During last year’s Complete Works season at Stratford-upon-Avon, the RSC invited Leo Butler and Roy Williams to write new plays in response to Shakespeare. The company’s season at the Tricycle shows the fruit of this experiment, starting with Butler’s I’ll Be the Devil, a barbaric epic of colonial confusion — well, it certainly had me guessing — set in Limerick in 1762 for which The Tempest is the template.

Why 1762? Why Limerick? Butler seizes on several salient historical factors: William III’s redcoat regiments included Catholic Irishmen conscripted to fight overseas; it is possible that some of them found themselves stationed back in their homeland en route to the French campaign. Such a garrison might include a case of divided loyalty.

Butler’s Lieutenant Coyle (Eoin McCarthy), therefore, is faced with his former lover, the vengeful, witch-like Maryanne (Derbhle Crotty), a personification of Shakespeare’s unseen Cycorax, mother of Caliban, and their gibbering offspring – Dermot(Tom Burke), a pig-smuggling will o’the wisp and Ellen (Samantha Young), a repressed and subservient Miranda.

Hard to follow and sometimes hard to watch, Butler’s self-consciously blasphemous and uncompromising text isolates Coyle in the company of his fellow soldiers where he is subjected to taunts and abuse. So is Dermot. Ramin Gray’s indulgent production fails to sort out the emphasis, or indeed any dramatic sequence, in these tavern scenes, where the action is buried in a Celtic welter of fiddle and bagpipe, the ranting of the platoon led by Gerard Murphy’s corpulent, booming Sergeant and the scampering torso of a legless potboy (the remarkable David Toole, formerly of Graeae).

The idea behind the project is a worthy and overdue one: for heaven’s sake let’s get these playwrights off their council estates and into the exemplary historical and mythical landscapes of Brecht, Bond and Arden. But there is a formulaic desperation about this effort that needs the confidence of a large stage, a sterner attitude to text and language, and a clearer determination of targets to succeed. All the same, there are some startling later scenes involving Maryanne’s bid to escape, having sold herself to the callously intervening ice-cool colonel of John McEnery.

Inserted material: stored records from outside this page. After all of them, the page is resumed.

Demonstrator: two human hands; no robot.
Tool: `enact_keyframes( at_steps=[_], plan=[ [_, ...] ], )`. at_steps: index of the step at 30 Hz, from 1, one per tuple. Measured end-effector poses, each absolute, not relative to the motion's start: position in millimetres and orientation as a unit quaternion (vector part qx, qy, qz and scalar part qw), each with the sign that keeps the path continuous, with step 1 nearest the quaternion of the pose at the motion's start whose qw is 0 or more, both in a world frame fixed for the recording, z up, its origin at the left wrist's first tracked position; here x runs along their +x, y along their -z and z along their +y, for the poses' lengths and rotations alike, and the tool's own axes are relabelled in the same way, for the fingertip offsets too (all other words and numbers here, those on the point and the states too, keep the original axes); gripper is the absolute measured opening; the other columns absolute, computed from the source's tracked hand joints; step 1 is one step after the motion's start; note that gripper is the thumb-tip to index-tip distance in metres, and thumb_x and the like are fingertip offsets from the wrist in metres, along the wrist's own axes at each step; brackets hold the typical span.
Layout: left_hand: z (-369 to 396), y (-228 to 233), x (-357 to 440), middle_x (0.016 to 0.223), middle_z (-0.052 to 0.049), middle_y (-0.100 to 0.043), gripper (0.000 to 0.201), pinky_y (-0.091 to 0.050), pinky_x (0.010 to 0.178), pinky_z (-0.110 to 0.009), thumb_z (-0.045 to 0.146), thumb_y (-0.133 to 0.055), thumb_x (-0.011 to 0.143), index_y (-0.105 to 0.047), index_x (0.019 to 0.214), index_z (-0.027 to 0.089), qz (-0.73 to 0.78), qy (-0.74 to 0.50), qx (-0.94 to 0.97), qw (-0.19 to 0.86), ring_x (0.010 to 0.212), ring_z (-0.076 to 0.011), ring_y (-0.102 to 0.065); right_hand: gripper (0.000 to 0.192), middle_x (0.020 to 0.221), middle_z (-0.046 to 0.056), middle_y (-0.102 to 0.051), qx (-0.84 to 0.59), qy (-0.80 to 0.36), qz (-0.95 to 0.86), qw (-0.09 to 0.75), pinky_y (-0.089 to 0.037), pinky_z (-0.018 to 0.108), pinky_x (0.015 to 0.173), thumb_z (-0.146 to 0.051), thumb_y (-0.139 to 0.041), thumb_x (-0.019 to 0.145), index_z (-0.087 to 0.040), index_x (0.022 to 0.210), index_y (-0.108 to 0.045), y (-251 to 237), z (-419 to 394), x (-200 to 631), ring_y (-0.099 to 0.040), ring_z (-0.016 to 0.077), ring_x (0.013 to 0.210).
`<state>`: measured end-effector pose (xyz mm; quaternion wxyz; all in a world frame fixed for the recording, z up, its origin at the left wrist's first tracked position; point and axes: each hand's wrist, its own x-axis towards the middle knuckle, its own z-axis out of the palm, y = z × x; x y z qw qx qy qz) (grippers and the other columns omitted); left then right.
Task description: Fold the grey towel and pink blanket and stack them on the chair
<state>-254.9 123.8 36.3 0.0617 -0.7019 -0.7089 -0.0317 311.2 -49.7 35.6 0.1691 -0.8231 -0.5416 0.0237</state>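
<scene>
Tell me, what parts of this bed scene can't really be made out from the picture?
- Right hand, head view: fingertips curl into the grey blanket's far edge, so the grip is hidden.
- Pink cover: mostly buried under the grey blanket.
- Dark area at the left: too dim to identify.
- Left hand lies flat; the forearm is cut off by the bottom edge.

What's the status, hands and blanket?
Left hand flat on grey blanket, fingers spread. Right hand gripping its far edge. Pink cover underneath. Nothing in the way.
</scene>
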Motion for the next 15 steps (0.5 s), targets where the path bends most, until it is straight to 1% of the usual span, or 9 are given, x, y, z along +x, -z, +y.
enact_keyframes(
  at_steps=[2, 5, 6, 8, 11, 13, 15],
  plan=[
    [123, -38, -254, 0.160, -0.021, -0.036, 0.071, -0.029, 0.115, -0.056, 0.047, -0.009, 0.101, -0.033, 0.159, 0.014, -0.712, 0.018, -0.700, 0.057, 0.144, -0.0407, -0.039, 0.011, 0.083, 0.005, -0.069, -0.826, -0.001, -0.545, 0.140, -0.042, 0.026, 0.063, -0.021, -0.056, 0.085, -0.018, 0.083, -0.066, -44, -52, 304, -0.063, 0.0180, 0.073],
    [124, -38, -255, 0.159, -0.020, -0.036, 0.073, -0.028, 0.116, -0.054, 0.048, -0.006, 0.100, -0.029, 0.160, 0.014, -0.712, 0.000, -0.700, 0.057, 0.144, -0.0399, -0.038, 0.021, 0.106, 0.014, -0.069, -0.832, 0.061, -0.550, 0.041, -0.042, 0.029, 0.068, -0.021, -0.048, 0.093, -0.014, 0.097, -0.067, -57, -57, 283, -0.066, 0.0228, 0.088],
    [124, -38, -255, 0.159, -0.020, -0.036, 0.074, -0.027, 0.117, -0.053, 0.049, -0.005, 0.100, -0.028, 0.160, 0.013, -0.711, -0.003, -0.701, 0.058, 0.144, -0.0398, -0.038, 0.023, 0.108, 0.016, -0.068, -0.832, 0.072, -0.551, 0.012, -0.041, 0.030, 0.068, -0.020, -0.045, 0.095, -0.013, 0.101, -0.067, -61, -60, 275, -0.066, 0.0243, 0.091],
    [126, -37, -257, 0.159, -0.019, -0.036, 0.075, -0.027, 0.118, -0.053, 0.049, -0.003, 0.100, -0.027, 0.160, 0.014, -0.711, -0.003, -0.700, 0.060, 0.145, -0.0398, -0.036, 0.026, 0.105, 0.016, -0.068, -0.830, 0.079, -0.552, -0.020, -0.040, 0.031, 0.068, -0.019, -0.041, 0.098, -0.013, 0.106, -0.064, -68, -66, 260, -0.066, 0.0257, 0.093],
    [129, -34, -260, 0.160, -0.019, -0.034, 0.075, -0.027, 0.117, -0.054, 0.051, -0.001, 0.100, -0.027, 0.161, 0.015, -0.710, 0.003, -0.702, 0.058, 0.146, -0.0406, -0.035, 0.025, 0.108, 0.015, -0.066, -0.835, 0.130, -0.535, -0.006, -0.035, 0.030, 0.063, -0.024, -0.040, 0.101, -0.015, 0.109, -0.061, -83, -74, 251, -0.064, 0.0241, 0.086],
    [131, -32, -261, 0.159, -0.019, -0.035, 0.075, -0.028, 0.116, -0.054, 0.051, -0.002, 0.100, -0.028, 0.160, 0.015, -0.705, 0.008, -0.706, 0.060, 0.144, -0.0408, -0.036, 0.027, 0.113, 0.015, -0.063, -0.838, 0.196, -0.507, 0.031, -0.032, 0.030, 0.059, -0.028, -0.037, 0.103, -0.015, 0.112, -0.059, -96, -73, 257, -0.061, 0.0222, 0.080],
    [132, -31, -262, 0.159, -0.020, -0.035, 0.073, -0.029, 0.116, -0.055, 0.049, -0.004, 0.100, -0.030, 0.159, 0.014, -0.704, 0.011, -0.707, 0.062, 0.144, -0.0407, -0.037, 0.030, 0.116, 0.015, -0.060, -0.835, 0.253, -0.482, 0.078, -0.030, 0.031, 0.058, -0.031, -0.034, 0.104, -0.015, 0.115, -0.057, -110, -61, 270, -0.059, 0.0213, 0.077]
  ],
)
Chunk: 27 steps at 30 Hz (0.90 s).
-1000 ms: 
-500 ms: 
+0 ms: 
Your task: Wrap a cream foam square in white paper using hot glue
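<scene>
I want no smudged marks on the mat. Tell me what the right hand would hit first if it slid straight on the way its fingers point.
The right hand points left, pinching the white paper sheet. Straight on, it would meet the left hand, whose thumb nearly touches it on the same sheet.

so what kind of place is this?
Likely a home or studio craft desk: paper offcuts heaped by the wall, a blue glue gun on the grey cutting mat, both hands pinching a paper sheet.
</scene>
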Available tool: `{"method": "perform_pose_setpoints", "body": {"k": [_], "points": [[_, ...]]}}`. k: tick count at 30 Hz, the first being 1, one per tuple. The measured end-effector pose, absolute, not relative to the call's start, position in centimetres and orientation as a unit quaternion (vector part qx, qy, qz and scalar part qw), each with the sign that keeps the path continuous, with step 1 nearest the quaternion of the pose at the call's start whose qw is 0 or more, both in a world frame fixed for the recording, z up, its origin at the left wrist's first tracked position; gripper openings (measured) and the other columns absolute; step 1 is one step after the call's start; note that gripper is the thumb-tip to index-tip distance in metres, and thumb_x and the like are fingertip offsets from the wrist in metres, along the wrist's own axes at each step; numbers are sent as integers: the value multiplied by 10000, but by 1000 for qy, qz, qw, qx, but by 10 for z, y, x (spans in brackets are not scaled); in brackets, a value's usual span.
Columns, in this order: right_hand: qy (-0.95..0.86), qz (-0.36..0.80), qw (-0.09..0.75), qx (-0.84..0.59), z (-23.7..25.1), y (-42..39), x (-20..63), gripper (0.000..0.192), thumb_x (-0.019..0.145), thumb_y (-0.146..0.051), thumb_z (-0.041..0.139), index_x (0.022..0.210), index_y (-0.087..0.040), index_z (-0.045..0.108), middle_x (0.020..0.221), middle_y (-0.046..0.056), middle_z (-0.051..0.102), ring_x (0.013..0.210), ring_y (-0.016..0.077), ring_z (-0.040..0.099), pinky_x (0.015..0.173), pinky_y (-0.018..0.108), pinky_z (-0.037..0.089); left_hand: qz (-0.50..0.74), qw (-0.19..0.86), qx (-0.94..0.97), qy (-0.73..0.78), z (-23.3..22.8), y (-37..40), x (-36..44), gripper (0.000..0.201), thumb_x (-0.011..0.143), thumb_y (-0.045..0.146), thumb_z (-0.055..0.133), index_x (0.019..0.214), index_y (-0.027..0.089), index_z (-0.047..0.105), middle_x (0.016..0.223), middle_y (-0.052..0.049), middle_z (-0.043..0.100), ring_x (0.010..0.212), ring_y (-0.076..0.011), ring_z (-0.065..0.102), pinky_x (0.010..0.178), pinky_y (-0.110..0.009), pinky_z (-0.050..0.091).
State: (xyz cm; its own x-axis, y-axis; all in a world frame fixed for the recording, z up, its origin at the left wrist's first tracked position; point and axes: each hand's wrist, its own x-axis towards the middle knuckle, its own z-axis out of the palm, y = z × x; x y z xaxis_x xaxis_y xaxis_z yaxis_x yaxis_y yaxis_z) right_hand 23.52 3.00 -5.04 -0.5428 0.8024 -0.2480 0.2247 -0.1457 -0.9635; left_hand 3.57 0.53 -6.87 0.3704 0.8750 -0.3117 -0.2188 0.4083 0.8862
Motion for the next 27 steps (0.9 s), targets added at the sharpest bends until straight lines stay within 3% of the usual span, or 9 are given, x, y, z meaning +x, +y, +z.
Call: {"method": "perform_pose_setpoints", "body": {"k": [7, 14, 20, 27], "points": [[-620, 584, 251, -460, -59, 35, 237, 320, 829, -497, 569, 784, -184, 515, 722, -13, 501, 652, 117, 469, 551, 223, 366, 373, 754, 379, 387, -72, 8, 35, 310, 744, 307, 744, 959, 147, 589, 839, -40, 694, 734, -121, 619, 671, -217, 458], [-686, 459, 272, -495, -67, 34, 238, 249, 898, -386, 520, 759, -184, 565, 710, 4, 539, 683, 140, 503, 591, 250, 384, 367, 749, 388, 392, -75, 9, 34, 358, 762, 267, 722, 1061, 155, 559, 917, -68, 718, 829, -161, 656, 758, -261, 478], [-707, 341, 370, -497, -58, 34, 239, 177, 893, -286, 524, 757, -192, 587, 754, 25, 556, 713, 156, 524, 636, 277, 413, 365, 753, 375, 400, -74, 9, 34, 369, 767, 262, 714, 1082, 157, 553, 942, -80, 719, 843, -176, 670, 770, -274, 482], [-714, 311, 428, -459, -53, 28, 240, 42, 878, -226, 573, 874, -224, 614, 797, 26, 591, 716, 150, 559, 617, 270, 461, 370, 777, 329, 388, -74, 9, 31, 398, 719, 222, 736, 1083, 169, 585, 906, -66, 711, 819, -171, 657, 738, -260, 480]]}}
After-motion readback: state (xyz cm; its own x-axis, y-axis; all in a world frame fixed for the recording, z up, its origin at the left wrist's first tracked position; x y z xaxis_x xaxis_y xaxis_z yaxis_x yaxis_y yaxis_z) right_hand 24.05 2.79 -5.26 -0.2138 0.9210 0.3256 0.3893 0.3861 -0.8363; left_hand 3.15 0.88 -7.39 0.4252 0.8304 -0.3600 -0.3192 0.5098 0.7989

Lizzie Clachan’s design, backed by the constant howling of wind and bestial cries on Fergus O’Hare’s soundtrack, conjures a primitive backwoods hovel and various other locations with too much clutter for a small stage. The bookended crucifixion of the blind Dermot (he tears out his own eyes, God only knows why) is muffled in the upstage gloaming, while the fate of Coyle’s private cross and prayer book (one about his own person, the other in a stream of urine) is all too graphically conveyed in the pub melee.